What is expected | What's wanted here is the full listing below, repeated exactly, with no images in it.
** Opening Data shown block **
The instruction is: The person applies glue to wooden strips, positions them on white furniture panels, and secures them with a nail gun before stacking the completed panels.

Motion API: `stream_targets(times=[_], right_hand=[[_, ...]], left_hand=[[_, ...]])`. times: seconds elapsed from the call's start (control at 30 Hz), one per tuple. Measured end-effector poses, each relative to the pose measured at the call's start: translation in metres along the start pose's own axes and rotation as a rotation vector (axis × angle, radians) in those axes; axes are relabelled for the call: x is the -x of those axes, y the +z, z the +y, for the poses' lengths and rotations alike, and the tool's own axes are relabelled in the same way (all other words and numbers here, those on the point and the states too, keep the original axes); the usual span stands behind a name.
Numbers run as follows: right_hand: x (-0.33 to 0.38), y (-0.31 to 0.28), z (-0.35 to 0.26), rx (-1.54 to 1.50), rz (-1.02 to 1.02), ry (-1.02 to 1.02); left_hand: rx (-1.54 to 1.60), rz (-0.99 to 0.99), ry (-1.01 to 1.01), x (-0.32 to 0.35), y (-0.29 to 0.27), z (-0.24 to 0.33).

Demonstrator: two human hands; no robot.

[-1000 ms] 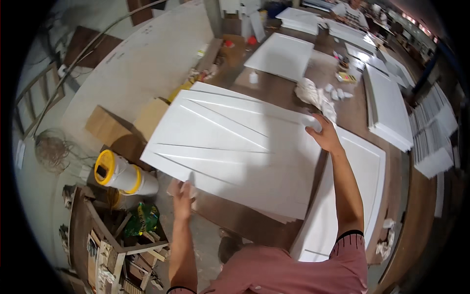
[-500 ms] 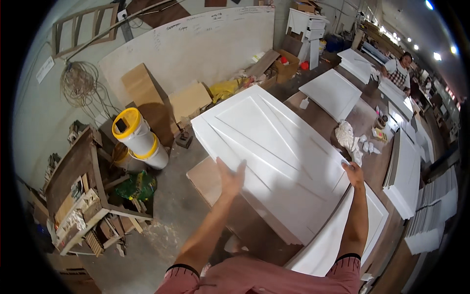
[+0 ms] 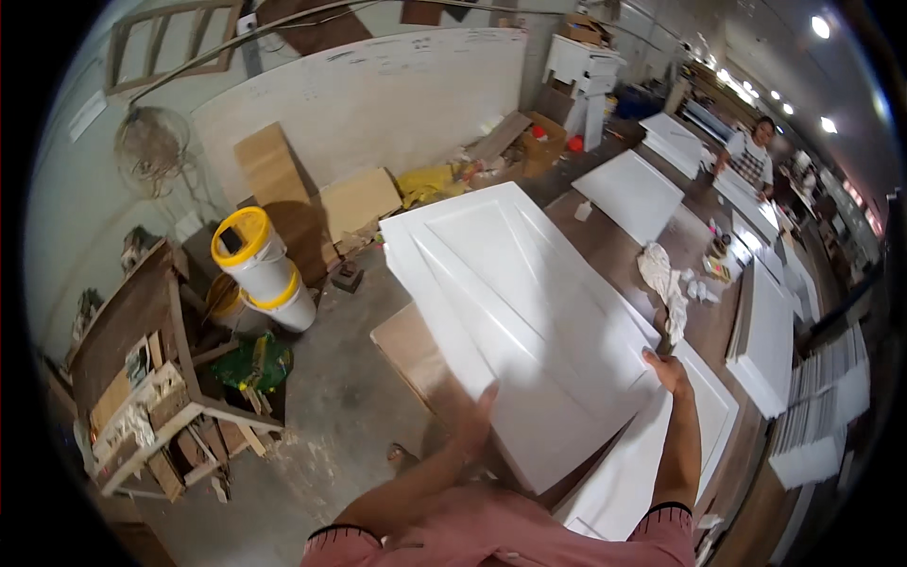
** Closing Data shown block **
Task result |
The instruction is: The person applies glue to wooden strips, positions them on white furniture panels, and secures them with a nail gun before stacking the completed panels.

Motion API: `stream_targets(times=[_], right_hand=[[_, ...]], left_hand=[[_, ...]])`. times: seconds elapsed from the call's start (control at 30 Hz), one per tuple. Measured end-effector poses, each relative to the pose measured at the call's start: translation in metres along the start pose's own axes and rotation as a rotation vector (axis × angle, radians) in those axes; axes are relabelled for the call: x is the -x of those axes, y the +z, z the +y, for the poses' lengths and rotations alike, and the tool's own axes are relabelled in the same way (all other words and numbers here, those on the point and the states too, keep the original axes); the usual span stands behind a name.
Numbers run as follows: right_hand: x (-0.33 to 0.38), y (-0.31 to 0.28), z (-0.35 to 0.26), rx (-1.54 to 1.50), rz (-1.02 to 1.02), ry (-1.02 to 1.02); left_hand: rx (-1.54 to 1.60), rz (-0.99 to 0.99), ry (-1.01 to 1.01), x (-0.32 to 0.35), y (-0.29 to 0.27), z (-0.24 to 0.33).

Demonstrator: two human hands; no robot.

[-1000 ms] 
[-500 ms] 
[+0 ms] 

Nothing else is required to complete this exercise.